# EXERCISE AIM:
From the entries that follow, gather each line holding the word "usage".

Recorded data:
○ ○ ○ ○ ○

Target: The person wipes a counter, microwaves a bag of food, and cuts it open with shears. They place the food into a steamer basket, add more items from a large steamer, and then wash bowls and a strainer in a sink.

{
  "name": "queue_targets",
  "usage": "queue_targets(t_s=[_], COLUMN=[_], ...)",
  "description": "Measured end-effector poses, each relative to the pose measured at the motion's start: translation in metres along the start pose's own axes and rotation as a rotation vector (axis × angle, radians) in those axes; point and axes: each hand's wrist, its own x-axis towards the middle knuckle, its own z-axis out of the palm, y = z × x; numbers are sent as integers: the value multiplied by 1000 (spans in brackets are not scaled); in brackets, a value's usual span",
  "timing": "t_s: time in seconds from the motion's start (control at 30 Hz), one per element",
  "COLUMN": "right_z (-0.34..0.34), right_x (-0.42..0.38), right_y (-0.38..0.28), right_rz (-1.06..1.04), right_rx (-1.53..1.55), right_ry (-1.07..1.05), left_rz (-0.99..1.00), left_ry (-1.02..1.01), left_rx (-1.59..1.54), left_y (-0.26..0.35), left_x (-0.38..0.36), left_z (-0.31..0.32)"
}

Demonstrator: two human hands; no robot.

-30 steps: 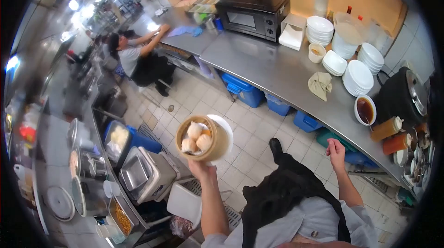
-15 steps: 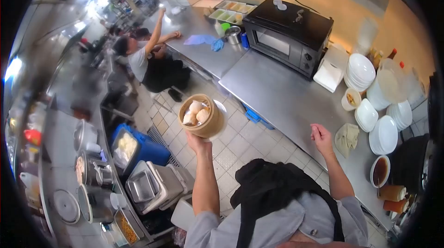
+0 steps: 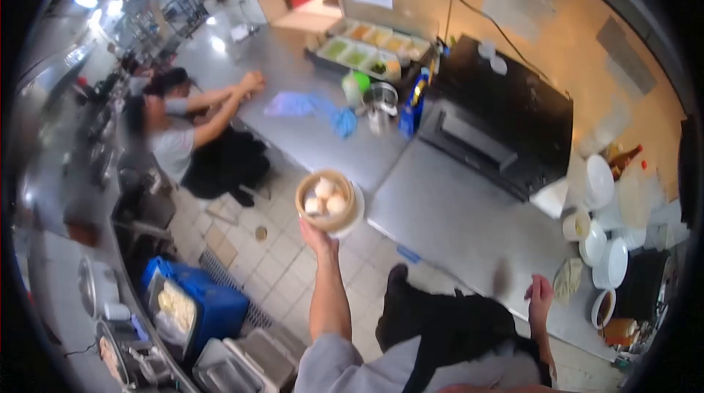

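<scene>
One bamboo steamer (image 3: 326, 201) w/ approx. four dumplings (image 3: 327, 197) is held up from below on the left hand (image 3: 320, 235), set on a white plate (image 3: 354, 211), above the tiled aisle (image 3: 279, 268). The right hand (image 3: 541, 295) is kept low by the steel counter (image 3: 447, 224) edge; whether it is open or closed can't be told. The aisle is narrowed by a blue bin (image 3: 196, 310) at left. One co-worker (image 3: 192, 145) is seen leaning on the counter ahead. One black oven (image 3: 506, 129) and several plate stacks (image 3: 610, 246) are crowded at right.
</scene>
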Motion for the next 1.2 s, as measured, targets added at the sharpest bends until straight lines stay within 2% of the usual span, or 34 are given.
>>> queue_targets(t_s=[0.1,0.17,0.27,0.4,0.5,0.57,0.6,0.63,0.7,0.73,0.77,0.8,0.83,0.87,0.93,1.0,1.07,1.13,1.2], right_z=[41,67,96,104,99,94,91,86,76,74,72,67,56,45,21,-1,-21,-45,-66], right_x=[6,1,-3,-7,-15,-21,-23,-23,-23,-29,-34,-42,-48,-57,-81,-108,-142,-174,-201], right_y=[-24,-45,-59,-47,-45,-45,-45,-37,-44,-43,-67,-65,-59,-52,-42,-12,22,49,79], right_rz=[3,9,42,70,96,-9,12,-65,11,-50,50,-24,-18,-18,58,92,207,247,277], right_rx=[-42,-152,-218,-248,-298,-379,-388,-476,-566,-539,-506,-450,-459,-463,-412,-356,-206,-153,-108], right_ry=[-8,-103,-127,-88,-48,-57,-43,-32,-86,-43,-41,12,40,51,128,222,342,421,473], left_rz=[-81,-131,-114,-168,-162,-188,-245,-313,-211,-361,-302,-342,-179,-52,348,351,225,-19,-129], left_ry=[-27,-26,-3,-36,-153,-76,-76,-85,-479,-350,-401,31,173,180,-113,-390,-621,-916,-1214], left_rx=[-14,-26,-20,-73,-100,-67,-57,-39,71,45,82,145,299,281,663,741,735,666,701], left_y=[-16,-21,-35,-49,-55,-61,-64,-65,-67,-81,-72,-38,-31,-28,-30,-27,-43,-54,-81], left_x=[37,51,76,100,113,124,126,128,135,161,149,92,68,50,15,-70,-164,-263,-333], left_z=[13,19,29,53,65,72,76,77,57,29,28,74,77,75,45,64,86,120,146])
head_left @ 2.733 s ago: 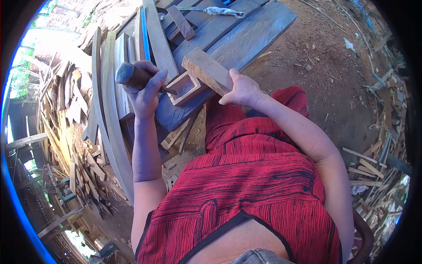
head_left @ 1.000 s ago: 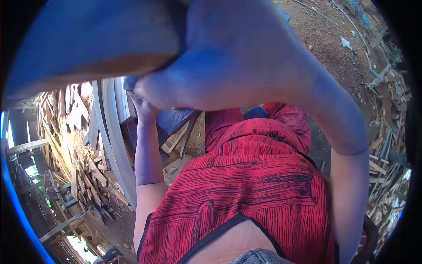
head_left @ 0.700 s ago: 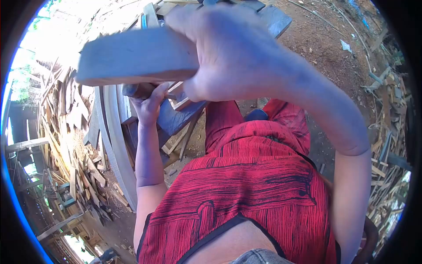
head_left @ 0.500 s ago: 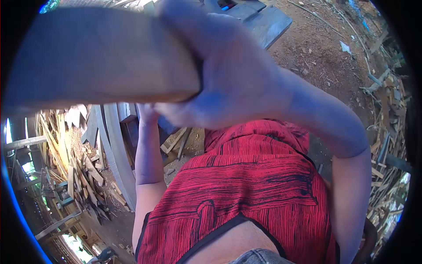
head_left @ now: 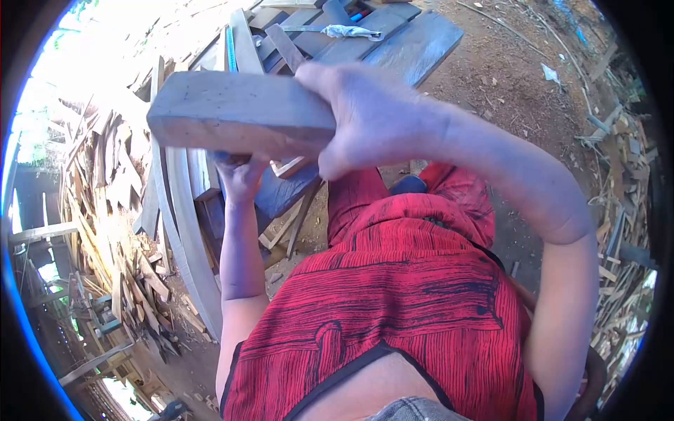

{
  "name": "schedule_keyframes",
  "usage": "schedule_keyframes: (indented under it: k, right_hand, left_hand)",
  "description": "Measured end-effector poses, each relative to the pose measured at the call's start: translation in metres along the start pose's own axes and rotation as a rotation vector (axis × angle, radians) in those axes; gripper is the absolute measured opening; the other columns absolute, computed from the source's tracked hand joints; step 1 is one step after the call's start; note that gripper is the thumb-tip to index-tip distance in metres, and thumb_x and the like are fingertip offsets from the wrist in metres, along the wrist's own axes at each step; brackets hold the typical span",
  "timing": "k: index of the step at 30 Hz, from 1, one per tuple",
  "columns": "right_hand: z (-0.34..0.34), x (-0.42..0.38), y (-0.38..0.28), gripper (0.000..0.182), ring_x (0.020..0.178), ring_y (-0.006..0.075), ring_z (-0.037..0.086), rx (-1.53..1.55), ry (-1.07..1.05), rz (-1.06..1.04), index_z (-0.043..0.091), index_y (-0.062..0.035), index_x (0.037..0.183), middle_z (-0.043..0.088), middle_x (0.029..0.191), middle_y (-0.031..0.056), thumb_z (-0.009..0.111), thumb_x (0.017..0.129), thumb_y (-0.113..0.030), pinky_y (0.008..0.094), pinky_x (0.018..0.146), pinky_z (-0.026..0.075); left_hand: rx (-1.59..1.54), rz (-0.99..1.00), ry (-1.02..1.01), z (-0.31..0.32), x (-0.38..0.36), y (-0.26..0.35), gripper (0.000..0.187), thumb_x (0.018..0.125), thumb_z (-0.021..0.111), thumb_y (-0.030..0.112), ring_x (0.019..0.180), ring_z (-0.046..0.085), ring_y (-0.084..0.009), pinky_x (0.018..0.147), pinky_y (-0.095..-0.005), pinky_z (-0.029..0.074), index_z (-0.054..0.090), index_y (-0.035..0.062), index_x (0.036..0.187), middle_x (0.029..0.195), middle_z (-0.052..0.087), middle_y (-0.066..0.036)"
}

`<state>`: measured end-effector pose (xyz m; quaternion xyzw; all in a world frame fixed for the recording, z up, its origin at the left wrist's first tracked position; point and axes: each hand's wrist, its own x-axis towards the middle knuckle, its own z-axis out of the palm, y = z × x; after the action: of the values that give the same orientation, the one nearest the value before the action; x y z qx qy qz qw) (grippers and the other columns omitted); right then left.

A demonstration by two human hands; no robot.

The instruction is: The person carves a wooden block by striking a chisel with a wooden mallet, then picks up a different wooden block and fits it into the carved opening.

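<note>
My right hand (head_left: 382, 119) grips the right end of a thick rectangular wooden block (head_left: 246, 102), thumb above and fingers round the far side. The block is held level in the air over the workbench, its long side across my view. Just below it, my left hand (head_left: 242, 184) is closed at the bench's near edge. The block covers most of its fingers, and a small dark-blue bit shows at their top. What the left hand holds I cannot make out. A light piece of wood (head_left: 289, 168) lies right of the left hand, partly behind the block.
The plank-topped workbench (head_left: 421, 45) carries loose boards, a blue strip (head_left: 230, 49) and a whitish cloth or plastic bundle (head_left: 347, 31). Long curved planks (head_left: 186, 231) lean at its left side. Scrap wood is heaped at left (head_left: 130, 288) and right (head_left: 621, 231) on the dirt floor.
The wooden block and my right hand have dropped from close to the camera down toward the bench. More of the bench and my left hand now shows.
</note>
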<state>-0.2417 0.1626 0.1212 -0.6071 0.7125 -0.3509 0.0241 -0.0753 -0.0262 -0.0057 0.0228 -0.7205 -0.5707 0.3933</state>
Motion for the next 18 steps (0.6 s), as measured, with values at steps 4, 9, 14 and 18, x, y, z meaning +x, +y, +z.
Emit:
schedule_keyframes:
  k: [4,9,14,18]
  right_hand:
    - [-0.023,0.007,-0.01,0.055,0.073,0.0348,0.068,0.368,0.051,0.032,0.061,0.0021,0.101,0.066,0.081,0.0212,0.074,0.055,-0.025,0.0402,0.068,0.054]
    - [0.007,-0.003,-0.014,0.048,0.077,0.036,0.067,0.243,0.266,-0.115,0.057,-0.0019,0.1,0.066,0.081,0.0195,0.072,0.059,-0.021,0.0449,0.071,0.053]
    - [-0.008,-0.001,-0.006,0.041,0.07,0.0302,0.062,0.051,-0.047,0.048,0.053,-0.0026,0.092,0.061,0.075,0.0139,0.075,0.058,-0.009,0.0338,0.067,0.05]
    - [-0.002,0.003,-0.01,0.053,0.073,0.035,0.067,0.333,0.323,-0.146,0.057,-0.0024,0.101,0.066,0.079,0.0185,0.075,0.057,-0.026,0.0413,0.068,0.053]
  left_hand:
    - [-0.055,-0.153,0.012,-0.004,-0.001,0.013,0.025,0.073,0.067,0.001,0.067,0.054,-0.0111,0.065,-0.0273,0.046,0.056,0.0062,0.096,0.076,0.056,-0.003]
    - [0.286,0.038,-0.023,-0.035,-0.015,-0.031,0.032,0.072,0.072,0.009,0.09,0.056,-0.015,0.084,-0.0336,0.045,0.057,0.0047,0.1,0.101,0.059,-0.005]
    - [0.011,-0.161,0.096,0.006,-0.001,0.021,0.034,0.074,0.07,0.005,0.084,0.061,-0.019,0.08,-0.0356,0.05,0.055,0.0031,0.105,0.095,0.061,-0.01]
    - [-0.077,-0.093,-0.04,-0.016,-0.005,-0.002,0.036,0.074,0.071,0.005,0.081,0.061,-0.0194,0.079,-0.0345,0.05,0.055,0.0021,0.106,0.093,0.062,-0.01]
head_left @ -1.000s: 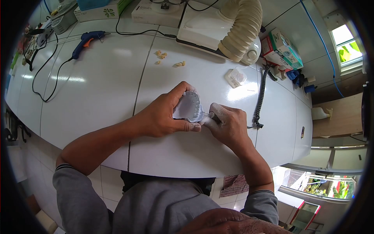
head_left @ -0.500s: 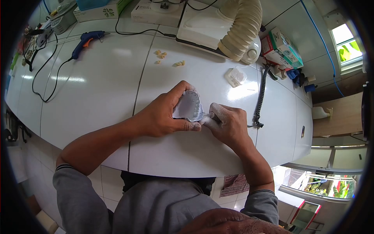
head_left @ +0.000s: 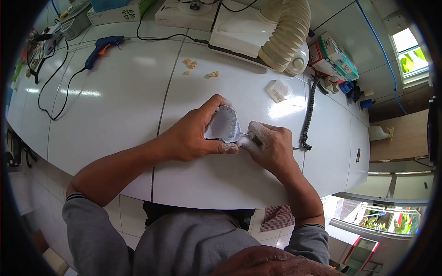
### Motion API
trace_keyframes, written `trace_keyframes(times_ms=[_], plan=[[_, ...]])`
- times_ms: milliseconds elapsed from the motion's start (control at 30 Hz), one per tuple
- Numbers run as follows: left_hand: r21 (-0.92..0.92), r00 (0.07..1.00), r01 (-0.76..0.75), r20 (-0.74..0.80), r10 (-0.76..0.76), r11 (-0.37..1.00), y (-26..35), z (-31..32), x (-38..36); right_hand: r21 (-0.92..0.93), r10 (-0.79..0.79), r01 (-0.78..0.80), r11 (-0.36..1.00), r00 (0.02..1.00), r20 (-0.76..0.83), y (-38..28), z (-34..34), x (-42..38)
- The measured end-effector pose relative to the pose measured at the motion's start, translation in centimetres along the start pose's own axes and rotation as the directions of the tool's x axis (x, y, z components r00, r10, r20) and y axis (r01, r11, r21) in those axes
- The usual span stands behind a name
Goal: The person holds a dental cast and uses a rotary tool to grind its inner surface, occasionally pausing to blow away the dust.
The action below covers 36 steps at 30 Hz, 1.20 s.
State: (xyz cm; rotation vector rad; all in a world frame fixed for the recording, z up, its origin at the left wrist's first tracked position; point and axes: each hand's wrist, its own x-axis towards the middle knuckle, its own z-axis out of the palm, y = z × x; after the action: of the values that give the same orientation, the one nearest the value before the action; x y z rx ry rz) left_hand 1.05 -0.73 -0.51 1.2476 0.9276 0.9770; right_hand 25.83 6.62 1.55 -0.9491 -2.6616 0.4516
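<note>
A whitish dental cast (head_left: 223, 125) with a row of teeth along its curved rim is held above the table, tilted toward me. My left hand (head_left: 195, 131) grips it from the left, thumb along the near edge and fingers round the far side. My right hand (head_left: 269, 142), its fingers coated in pale dust, is closed on a dental handpiece (head_left: 249, 135). Only the slim metal front of that handpiece shows; the palm and fingers hide its body. Its thin tip reaches the cast's right edge, seemingly touching it.
Small yellowish pieces (head_left: 212, 74) lie on the white table (head_left: 115, 110) beyond the cast. A clear plastic box (head_left: 279, 90) sits at right, beside a black coiled cord (head_left: 309, 112). Farther back are a ribbed hose (head_left: 287, 32) over a white machine and a blue glue gun (head_left: 101, 51).
Almost nothing differs. The cast seems very slightly turned in my left hand, while the right hand keeps its place at the edge.
</note>
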Motion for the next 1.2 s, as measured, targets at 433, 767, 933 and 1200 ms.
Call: trace_keyframes(times_ms=[433,767,933,1200], plan=[[0.028,0.998,-0.033,-0.044,0.034,0.999,0.4,0.1,-0.1,0.016,0.027,-0.026,1.000,0.999,-0.044,-0.1,-0.3,0.0],[0.018,0.993,-0.054,-0.105,0.055,0.998,0.1,0.4,-0.3,0.006,0.026,-0.025,1.000,0.989,-0.146,0.1,-0.7,0.3],[0.056,0.995,-0.055,-0.079,0.059,0.997,-0.3,-0.1,-0.2,-0.028,0.015,-0.019,0.999,0.988,-0.155,0.6,-0.1,0.7],[0.022,0.992,-0.040,-0.118,0.042,0.999,-0.2,0.1,0.0,-0.047,0.072,-0.076,0.996,0.994,-0.080,0.0,-0.6,0.9]])
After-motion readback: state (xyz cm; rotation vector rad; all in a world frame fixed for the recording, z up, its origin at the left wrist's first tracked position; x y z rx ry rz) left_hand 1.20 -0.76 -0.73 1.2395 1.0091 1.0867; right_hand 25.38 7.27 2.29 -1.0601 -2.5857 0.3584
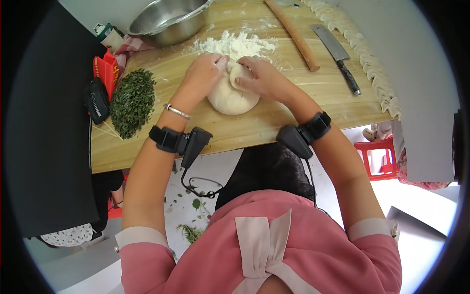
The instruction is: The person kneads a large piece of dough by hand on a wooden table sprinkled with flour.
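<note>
A large lump of pale dough [234, 102] lies on the wooden board in front of me, its far side folded over. My left hand [204, 72] grips the dough's upper left side, with the fingertips partly hidden behind the fold. On the other side, my right hand [264, 79] holds the folded flap with its fingers curled over it and the thumb on the near side. Just beyond both hands is a heap of white flour [236, 44] scattered on the board.
A steel basin [169, 24] stands at the back left, above a heap of chopped green leaves [132, 104] and a red packet [105, 73]. To the right lie a rolling pin [293, 36] and a cleaver [332, 44]. Shaped dough pieces [364, 55] line the right edge.
</note>
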Tool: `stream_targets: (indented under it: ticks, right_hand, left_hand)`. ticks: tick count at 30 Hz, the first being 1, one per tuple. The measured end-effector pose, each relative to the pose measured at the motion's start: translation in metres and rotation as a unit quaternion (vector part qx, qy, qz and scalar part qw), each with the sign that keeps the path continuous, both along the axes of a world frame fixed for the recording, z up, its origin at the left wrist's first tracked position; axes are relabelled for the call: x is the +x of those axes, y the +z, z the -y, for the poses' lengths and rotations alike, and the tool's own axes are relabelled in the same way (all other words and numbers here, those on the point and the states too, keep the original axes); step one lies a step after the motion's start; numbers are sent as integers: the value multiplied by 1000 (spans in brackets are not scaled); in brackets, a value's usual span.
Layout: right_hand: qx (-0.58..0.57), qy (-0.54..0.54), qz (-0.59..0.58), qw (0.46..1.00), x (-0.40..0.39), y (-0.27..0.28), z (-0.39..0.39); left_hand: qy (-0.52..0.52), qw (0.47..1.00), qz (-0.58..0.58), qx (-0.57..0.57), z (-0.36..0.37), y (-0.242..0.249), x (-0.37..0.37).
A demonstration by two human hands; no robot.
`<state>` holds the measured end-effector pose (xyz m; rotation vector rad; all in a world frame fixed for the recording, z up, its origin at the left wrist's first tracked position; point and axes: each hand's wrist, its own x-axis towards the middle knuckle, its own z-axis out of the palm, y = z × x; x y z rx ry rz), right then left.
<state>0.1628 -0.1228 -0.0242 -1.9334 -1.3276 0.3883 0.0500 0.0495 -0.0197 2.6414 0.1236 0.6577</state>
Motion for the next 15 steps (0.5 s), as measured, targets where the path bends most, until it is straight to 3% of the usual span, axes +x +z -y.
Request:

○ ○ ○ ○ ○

# EXERCISE SOLUTION:
  "usage": "queue_targets(t_s=[_], COLUMN=[_], ...)",
  "usage": "schedule_keyframes: (indented under it: k, right_hand, left_hand)",

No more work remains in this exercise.